_Work instruction_
Output only the lines below that start at the line containing "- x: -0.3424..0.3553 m" and end at the line containing "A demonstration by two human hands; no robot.", with both ends kept.

(Records contained in a dataset)
[Start of Attachment]
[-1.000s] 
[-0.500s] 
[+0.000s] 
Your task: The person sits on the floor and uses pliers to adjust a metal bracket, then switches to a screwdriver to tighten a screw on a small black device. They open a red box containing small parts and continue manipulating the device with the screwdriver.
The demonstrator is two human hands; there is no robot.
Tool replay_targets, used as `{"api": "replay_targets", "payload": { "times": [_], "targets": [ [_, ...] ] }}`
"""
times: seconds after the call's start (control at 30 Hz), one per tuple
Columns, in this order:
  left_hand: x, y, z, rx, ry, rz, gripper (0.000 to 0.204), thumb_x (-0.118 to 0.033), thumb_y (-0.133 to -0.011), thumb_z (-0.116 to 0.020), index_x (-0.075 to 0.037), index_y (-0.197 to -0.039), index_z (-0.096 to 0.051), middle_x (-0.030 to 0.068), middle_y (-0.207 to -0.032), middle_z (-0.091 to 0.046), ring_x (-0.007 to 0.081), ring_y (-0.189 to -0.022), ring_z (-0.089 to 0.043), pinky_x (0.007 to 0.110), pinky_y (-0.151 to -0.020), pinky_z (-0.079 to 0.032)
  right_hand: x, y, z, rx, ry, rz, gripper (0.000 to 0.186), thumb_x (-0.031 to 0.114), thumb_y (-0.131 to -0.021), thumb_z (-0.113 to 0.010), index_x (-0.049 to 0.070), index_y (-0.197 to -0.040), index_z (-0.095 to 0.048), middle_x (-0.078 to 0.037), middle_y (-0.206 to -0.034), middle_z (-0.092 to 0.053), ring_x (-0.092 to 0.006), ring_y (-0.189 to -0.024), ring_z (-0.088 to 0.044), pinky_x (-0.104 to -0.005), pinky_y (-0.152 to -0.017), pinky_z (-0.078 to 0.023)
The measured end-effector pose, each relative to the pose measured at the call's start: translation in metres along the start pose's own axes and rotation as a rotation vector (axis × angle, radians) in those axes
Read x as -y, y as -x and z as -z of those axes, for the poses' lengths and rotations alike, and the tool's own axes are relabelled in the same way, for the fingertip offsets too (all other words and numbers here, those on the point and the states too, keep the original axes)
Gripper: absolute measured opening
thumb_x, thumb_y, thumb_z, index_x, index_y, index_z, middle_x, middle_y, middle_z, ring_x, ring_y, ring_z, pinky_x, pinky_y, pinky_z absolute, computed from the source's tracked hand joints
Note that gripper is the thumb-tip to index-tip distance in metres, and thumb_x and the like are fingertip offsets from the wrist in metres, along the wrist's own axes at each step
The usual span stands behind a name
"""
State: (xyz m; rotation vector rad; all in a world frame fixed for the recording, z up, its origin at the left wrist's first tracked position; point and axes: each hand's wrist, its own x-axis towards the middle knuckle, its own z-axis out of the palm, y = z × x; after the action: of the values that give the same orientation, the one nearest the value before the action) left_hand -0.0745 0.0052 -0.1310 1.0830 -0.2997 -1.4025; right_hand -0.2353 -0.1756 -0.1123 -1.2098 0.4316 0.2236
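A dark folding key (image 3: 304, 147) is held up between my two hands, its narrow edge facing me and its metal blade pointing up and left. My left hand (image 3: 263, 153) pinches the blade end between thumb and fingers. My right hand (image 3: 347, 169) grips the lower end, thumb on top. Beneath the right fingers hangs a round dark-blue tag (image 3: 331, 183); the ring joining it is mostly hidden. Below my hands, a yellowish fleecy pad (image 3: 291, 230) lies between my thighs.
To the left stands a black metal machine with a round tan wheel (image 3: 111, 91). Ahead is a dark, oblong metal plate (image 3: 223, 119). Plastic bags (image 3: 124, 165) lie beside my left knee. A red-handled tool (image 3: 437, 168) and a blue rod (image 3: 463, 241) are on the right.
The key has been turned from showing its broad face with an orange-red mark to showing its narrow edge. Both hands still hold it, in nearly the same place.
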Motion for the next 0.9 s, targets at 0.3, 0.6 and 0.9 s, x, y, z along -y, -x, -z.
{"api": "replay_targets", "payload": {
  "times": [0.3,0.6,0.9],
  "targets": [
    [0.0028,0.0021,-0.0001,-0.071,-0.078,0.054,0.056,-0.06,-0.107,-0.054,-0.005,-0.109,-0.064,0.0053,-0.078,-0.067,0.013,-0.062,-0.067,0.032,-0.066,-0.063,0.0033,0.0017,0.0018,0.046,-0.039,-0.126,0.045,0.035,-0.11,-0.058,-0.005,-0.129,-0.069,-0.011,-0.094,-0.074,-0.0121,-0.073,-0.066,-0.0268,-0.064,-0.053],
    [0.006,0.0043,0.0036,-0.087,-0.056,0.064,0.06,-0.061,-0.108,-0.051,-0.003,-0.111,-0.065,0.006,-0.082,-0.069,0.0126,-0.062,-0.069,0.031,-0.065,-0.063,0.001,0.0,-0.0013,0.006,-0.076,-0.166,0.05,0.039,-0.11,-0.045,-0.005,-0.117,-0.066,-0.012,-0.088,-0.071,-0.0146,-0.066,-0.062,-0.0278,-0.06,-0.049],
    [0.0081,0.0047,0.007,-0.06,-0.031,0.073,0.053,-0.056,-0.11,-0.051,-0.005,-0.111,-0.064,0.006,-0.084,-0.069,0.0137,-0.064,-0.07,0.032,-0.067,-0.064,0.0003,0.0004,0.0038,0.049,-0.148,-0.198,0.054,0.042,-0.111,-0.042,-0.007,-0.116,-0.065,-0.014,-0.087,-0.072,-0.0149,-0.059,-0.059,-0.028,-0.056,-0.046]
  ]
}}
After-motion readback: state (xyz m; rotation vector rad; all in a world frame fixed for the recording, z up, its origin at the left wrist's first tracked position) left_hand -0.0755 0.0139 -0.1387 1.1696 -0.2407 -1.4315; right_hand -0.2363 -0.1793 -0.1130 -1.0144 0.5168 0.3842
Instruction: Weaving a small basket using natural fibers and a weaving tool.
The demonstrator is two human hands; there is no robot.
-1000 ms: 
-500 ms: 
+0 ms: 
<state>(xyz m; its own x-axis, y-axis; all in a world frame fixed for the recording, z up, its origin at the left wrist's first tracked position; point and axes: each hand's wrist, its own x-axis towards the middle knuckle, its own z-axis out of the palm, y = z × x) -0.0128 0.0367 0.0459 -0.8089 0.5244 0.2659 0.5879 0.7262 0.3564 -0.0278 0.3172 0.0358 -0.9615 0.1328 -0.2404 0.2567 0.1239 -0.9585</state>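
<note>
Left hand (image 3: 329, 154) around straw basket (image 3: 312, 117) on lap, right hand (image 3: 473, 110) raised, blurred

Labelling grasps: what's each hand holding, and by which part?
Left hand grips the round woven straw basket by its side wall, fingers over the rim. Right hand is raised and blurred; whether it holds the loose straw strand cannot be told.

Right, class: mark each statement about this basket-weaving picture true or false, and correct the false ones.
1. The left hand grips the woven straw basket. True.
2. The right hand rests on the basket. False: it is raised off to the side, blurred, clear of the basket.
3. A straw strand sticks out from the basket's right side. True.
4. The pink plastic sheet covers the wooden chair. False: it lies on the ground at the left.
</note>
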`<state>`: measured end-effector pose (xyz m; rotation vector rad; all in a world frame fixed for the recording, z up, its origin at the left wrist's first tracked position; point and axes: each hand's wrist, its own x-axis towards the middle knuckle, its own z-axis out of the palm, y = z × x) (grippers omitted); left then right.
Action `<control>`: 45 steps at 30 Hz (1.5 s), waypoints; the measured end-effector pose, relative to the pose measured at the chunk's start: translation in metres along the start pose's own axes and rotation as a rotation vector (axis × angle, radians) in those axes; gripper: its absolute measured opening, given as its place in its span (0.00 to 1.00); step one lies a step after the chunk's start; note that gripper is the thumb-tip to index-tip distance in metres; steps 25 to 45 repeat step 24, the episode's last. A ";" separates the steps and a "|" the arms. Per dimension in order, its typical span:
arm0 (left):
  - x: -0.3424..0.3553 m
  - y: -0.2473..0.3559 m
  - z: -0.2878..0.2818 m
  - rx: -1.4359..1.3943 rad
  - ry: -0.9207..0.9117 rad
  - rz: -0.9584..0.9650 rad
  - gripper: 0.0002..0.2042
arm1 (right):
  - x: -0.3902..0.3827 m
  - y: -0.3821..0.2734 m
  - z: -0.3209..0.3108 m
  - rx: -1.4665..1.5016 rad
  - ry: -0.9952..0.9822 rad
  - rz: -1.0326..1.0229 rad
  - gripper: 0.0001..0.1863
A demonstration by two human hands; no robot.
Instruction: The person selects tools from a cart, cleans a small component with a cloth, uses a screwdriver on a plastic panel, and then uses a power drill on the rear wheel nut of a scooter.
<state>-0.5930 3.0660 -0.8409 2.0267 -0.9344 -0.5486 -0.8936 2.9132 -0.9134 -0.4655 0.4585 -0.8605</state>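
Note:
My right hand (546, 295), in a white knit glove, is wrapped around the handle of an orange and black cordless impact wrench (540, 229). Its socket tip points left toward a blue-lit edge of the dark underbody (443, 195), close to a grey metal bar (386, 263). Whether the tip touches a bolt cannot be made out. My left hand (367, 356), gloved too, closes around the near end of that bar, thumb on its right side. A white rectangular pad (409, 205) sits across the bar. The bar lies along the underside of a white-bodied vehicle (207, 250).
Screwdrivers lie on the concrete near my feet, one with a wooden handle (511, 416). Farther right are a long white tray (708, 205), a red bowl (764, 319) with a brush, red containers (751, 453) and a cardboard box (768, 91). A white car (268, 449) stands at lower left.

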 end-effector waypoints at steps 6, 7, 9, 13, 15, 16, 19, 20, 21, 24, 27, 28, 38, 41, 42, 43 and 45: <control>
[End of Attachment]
_Finished exercise_
  - x: -0.3424..0.3553 m
  - y: -0.2473..0.3559 m
  - z: -0.2878..0.2818 m
  - rx: -1.4359..1.3943 rad
  - ry: -0.9207..0.9117 rad
  - rz: -0.9584..0.9650 rad
  - gripper: 0.0002..0.2042
arm1 (right):
  - x: -0.3902..0.3827 m
  - y: -0.3821..0.2734 m
  - z: -0.3209..0.3108 m
  - rx: -1.4665..1.5016 rad
  - ry: -0.9952..0.9822 rad
  - rz: -1.0326..1.0229 rad
  - gripper: 0.0001..0.1863
A demonstration by two human hands; no robot.

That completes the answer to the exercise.